Eucharistie / Kommunion

Der Begriff Eucharistie kommt aus dem Griechischen und bedeutet „Danksagung“. In der Eucharistiefeier, die in der Regel Hl. Messe genannt wird, sagen die Gläubigen Dank für Gottes Handeln an ihnen: Für die Schöpfung, für Jesus Christus, für ihre Erlösung und für das Wirken des Hl. Geistes in der Kirche und im persönlichen Leben des Einzelnen.  

Im engeren Sinn besteht die Eucharistie in dem Ritus, der auf das letzte Abendmahl Jesu mit den 12 Aposteln zurückgeht. Diesen Ritus zu feiern, hat Jesus Christus selbst der Kirche aufgetragen und verheißen, dass das Brot und der Wein, die dabei verwendet werden, in sein Leib und sein Blut gewandelt werden. Auf diese Verheißung hin glaubt die katholische Kirche, dass der Hl.Geist Brot und Wein in der Eucharistiefeier auf das Gebet des Priesters hin zu Leib und Blut Christi wandelt. Daher vereinigt sich jeder, der die gewandelten Gaben empfängt, mit Jesus Christus selbst, wie der Apostel Paulus schreibt (1 Kor 10,16) und durch die Einheit mit Christus auch mit allen anderen Christgläubigen an allen Orten und zu allen Zeiten.

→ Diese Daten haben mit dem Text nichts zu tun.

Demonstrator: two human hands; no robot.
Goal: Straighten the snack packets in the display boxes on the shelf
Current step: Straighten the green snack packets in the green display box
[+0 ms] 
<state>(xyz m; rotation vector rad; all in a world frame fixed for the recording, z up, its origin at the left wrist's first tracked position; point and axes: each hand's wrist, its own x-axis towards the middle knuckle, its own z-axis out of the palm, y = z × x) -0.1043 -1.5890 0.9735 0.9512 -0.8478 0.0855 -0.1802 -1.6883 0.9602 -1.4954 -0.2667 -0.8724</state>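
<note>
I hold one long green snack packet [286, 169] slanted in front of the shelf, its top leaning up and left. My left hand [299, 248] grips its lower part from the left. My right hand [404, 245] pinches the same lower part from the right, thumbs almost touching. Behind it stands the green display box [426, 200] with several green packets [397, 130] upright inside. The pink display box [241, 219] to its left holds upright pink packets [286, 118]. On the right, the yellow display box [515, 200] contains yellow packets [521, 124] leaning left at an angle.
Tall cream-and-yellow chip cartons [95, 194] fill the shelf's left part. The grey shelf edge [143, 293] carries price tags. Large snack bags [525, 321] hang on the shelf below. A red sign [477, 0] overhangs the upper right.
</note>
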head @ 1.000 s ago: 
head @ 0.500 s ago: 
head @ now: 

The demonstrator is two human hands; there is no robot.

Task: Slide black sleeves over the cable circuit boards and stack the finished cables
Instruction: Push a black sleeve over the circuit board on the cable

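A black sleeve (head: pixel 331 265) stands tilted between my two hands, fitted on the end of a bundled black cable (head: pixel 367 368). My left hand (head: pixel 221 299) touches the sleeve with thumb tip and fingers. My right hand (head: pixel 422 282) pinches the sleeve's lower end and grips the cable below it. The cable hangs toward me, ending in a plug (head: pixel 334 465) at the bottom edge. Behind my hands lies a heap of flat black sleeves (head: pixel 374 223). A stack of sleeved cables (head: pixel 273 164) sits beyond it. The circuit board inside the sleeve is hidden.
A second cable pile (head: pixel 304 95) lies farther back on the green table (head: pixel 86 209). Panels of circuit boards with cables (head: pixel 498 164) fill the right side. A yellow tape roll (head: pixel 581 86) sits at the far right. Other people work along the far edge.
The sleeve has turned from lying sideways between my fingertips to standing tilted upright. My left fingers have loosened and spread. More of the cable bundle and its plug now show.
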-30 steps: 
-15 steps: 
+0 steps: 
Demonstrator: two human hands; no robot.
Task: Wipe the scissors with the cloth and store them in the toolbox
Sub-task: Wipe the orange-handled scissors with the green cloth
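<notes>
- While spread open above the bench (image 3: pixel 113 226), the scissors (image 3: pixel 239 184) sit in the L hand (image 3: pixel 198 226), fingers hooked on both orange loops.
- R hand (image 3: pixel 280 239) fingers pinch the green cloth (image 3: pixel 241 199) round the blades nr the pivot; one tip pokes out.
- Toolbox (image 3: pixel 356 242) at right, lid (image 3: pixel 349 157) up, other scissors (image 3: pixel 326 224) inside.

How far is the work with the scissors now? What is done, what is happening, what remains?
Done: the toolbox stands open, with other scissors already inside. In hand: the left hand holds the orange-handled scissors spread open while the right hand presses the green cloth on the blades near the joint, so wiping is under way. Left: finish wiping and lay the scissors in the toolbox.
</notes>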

Neben der Gemeinschaft mit Jesus Christus im heiligen Mahl ist die Eucharistie aber auch besonders dadurch gekennzeichnet, dass sie sich auf das Letzte Abendmahl Jesu bezieht, also auf den Abend vor seiner Kreuzigung. Jesus selbst verband dieses Mahl mit seinem Opfertod am folgenden Tag. In der Eucharistiefeier wird der Opfertod Jesu für die Menschen gegenwärtig.

Die Eucharistie ist seit den Anfängen zentraler Bestandteil des katholischen Gottesdienstes und katholischer Frömmigkeit. Sie wird bezeichnet als „Quelle und Höhepunkt des ganzen christlichen Lebens“.